> [HOW TO COMPLETE THIS TASK] Your copy should repeat the data that follows exactly and contain no image.

> [INPUT DATA]
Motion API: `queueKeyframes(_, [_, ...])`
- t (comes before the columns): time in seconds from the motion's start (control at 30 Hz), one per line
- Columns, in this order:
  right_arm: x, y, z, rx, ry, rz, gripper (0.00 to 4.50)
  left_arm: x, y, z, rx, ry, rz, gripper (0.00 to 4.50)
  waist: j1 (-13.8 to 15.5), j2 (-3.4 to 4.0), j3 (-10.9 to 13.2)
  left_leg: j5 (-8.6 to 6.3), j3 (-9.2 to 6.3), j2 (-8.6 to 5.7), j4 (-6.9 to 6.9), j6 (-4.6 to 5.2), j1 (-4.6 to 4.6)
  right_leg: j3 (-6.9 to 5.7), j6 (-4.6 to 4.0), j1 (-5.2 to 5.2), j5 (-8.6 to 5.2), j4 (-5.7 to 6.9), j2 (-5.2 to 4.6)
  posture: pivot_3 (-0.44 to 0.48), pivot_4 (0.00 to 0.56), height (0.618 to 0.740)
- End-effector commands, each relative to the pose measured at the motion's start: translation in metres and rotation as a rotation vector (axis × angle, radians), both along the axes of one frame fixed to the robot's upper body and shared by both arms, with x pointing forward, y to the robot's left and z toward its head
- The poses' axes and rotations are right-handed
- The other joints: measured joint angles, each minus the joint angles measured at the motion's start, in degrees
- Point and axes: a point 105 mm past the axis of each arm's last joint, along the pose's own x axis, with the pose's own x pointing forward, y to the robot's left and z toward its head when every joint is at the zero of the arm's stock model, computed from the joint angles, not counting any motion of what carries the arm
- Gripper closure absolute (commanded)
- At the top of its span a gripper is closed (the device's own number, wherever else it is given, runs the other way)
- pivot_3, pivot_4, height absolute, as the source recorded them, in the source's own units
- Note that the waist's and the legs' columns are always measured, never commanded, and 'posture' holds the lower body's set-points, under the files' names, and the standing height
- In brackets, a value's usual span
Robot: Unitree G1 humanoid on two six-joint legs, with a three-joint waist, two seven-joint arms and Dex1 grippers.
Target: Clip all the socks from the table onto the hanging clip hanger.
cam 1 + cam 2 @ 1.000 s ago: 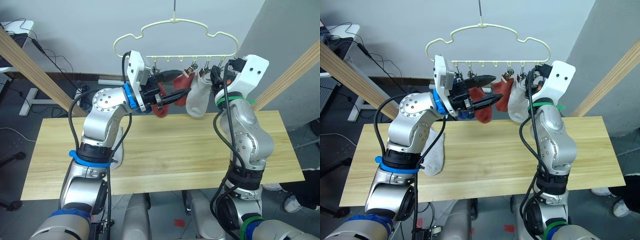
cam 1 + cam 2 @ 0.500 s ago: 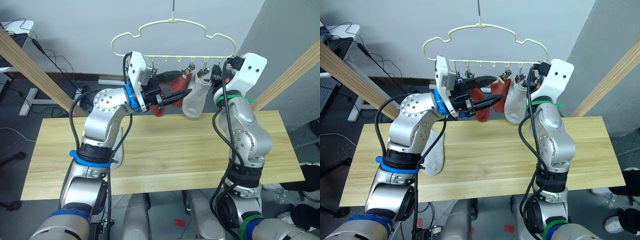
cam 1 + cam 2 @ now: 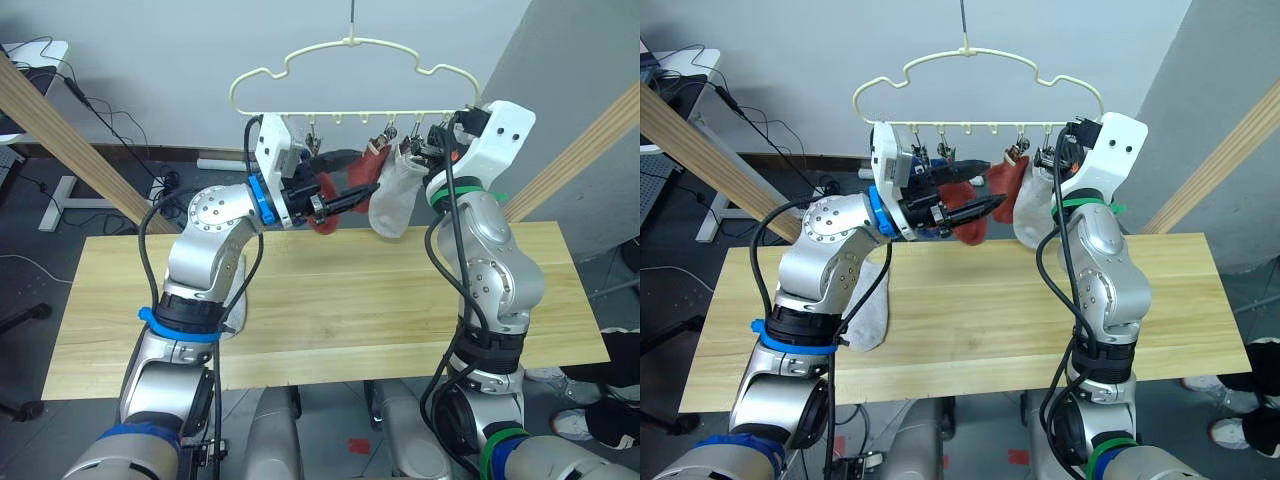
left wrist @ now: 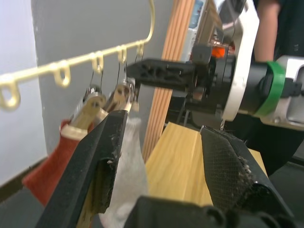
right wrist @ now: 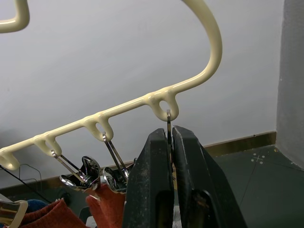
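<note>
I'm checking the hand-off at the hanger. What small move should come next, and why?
Probably open the right gripper and let the end clip spring shut. That gripper is closed on the last clip of the clip hanger, the light grey sock hangs right beside it, and the left gripper is open, holding nothing, so the sock seems placed.

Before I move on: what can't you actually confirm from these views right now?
- How many socks remain on the table: the left arm covers part of the grey sock in the right eye view.
- Blue sock on the clip hanger: mostly behind the left tool.
- What the shut right tool pinches: its fingers hide the clip below the wire.
</note>
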Motion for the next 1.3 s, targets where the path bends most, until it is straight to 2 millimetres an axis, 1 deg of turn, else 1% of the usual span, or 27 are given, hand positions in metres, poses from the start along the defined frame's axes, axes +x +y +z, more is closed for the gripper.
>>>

> [WRITTEN SOLUTION]
Motion API: `queueKeyframes(_, [_, ...])`
- t (comes before the columns): time in seconds from the motion's start (control at 30 Hz), one per line
- Columns, in this order:
  right_arm: x, y, z, rx, ry, rz, gripper (0.00 to 4.50)
  left_arm: x, y, z, rx, ry, rz, gripper (0.00 to 4.50)
  waist: j1 (-13.8 to 15.5), j2 (-3.4 to 4.0), j3 (-10.9 to 13.2)
  left_leg: j5 (-8.6 to 6.3), j3 (-9.2 to 6.3), j2 (-8.6 to 5.7), j4 (-6.9 to 6.9), j6 (-4.6 to 5.2), j1 (-4.6 to 4.6)
  right_leg: j3 (-6.9 to 5.7), j6 (-4.6 to 4.0), j1 (-5.2 to 5.2), j5 (-8.6 to 5.2), j4 (-5.7 to 6.9), j2 (-5.2 to 4.6)
  posture: pivot_3 (-0.44 to 0.48), pivot_4 (0.00 to 0.56), height (0.618 to 0.740)
- End-effector commands, each relative to the pose measured at the motion's start: translation in metres and rotation as a rotation vector (axis × angle, radians), both along the axes of one frame fixed to the robot's upper body and shared by both arms, with x pointing forward, y to the robot's left and z toward its head
- The poses' axes and rotations are right-handed
- The other joints: measured joint angles, each minus the joint angles measured at the motion's start, in degrees
- Point and axes: a point 105 mm past the axis of each arm's last joint, along the pose's own x axis, with the pose's own x pointing forward, y to the robot's left and z toward its head when every joint is at the zero of the arm's stock model, computed from the joint angles, not counting any motion of what carries the arm
- Gripper closure absolute (commanded)
- At the top of its span a gripper is closed (the device's own number, wherever else it is given, runs the other way)
- pivot_3, pivot_4, height absolute, as the source recorded them, in the source's own units
- Note that the waist's and the legs' columns are always measured, never commanded, and 'posture' holds the lower body's set-points, under the files' names, and the standing height
- In brackets, a value's usual span
Robot: Unitree G1 humanoid on two six-joint legs, with a three-joint waist, two seven-joint arms and Dex1 grippers.
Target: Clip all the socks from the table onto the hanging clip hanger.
cam 1 + cam 2 @ 1.000 s ago: 
cam 1 + cam 2 @ 0.500 s ago: 
cam 1 + cam 2 @ now: 
left wrist @ now: 
right wrist @ now: 
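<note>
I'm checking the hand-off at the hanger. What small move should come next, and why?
Probably open the right gripper and let the end clip spring shut. That gripper is closed on the last clip of the clip hanger, the light grey sock hangs right beside it, and the left gripper is open, holding nothing, so the sock seems placed.

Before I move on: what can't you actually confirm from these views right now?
- How many socks remain on the table: the left arm covers part of the grey sock in the right eye view.
- Blue sock on the clip hanger: mostly behind the left tool.
- What the shut right tool pinches: its fingers hide the clip below the wire.
</note>
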Motion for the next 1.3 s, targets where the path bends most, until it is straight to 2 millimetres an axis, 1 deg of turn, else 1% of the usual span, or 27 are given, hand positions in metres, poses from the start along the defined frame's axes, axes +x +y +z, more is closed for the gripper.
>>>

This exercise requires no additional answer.